__ABOUT THIS EXERCISE__
The answer is to be an exact copy of the lines below running from the line with "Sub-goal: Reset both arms" down to the line with "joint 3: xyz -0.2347", both ends included, and nothing more.

__DATA PROVIDED__
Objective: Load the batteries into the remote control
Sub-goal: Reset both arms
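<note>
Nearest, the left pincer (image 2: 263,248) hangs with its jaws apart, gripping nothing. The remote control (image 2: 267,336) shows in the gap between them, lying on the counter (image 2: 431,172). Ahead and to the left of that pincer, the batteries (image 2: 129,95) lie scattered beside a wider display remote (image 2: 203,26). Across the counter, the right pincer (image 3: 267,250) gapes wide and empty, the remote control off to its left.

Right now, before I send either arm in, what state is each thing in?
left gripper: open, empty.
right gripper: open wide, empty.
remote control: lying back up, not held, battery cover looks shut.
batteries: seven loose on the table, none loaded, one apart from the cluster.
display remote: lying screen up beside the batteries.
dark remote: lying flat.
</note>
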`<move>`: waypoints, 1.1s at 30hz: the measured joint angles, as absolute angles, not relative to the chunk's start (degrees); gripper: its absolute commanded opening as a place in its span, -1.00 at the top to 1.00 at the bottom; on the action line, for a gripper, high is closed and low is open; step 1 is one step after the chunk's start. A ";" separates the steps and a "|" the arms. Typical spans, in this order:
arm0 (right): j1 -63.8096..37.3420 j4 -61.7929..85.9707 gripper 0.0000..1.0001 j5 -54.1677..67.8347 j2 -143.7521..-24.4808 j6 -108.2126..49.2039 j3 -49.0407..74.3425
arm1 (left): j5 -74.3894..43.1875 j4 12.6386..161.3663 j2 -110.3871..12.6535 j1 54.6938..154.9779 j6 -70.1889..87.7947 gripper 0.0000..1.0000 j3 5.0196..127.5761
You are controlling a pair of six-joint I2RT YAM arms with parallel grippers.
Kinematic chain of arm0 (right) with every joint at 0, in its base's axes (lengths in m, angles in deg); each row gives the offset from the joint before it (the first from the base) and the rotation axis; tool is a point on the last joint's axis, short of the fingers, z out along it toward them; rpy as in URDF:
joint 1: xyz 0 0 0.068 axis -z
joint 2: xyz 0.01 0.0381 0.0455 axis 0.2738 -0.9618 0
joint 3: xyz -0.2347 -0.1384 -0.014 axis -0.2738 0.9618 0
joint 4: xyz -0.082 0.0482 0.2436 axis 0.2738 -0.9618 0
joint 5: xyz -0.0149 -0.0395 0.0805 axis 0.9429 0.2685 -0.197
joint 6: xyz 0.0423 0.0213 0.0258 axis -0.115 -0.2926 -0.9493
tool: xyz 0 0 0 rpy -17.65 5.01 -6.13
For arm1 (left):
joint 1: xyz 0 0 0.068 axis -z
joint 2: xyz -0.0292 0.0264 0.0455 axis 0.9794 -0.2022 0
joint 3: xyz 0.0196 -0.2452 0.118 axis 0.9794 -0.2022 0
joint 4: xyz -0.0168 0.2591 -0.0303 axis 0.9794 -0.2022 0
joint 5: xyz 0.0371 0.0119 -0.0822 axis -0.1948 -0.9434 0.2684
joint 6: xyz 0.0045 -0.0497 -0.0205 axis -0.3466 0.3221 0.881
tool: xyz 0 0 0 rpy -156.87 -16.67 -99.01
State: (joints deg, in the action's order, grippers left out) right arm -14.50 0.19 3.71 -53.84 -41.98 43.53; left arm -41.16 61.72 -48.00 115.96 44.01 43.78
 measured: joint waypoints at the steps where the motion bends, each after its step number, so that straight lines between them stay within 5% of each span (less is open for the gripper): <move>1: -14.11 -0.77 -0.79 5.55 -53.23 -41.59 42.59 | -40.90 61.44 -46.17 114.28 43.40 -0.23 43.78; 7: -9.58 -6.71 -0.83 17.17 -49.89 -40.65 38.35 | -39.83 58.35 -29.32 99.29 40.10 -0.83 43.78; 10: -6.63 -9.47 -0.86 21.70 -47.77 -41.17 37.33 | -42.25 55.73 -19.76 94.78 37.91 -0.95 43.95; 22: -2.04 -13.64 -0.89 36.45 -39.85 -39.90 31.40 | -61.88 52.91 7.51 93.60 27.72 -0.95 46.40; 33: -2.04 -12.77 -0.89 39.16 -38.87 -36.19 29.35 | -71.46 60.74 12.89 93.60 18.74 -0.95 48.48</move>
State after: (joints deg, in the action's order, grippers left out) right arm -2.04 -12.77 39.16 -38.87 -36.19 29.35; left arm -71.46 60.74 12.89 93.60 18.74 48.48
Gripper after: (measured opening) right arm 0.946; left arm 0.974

__ANSWER BELOW__
Sub-goal: Reset both arms
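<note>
Nearest, the left pincer (image 2: 263,248) hangs with its jaws apart, gripping nothing. The remote control (image 2: 267,336) shows in the gap between them, lying on the counter (image 2: 431,172). Ahead and to the left of that pincer, the batteries (image 2: 129,95) lie scattered beside a wider display remote (image 2: 203,26). Across the counter, the right pincer (image 3: 267,250) gapes wide and empty, the remote control off to its left.

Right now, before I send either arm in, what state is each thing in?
left gripper: open, empty.
right gripper: open wide, empty.
remote control: lying back up, not held, battery cover looks shut.
batteries: seven loose on the table, none loaded, one apart from the cluster.
display remote: lying screen up beside the batteries.
dark remote: lying flat.
</note>
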`<move>`: waypoints, 1.1s at 30hz: the measured joint angles, as absolute angles, not relative to the chunk's start (degrees); gripper: its absolute commanded opening as a place in its span, -1.00 at the top to 1.00 at the bottom; on the action line, for a gripper, high is closed and low is open; step 1 is one step after the chunk's start. A ";" separates the steps and a "|" the arms. Typical spans, in this order:
arm0 (right): j1 -63.8096..37.3420 j4 -61.7929..85.9707 gripper 0.0000..1.0001 j5 -54.1677..67.8347 j2 -143.7521..-24.4808 j6 -108.2126..49.2039 j3 -49.0407..74.3425
arm1 (left): j5 -74.3894..43.1875 j4 12.6386..161.3663 j2 -110.3871..12.6535 j1 54.6938..154.9779 j6 -70.1889..87.7947 gripper 0.0000..1.0000 j3 5.0196..127.5761
You are controlling a pair of six-joint I2RT YAM arms with parallel grippers.
Kinematic chain of arm0 (right) with every joint at 0, in its base's axes (lengths in m, angles in deg); each row gives the offset from the joint before it (the first from the base) and the rotation axis; tool is a point on the last joint's axis, short of the fingers, z out along it toward them; rpy as in URDF:
joint 1: xyz 0 0 0.068 axis -z
joint 2: xyz 0.01 0.0381 0.0455 axis 0.2738 -0.9618 0
joint 3: xyz -0.2347 -0.1384 -0.014 axis -0.2738 0.9618 0

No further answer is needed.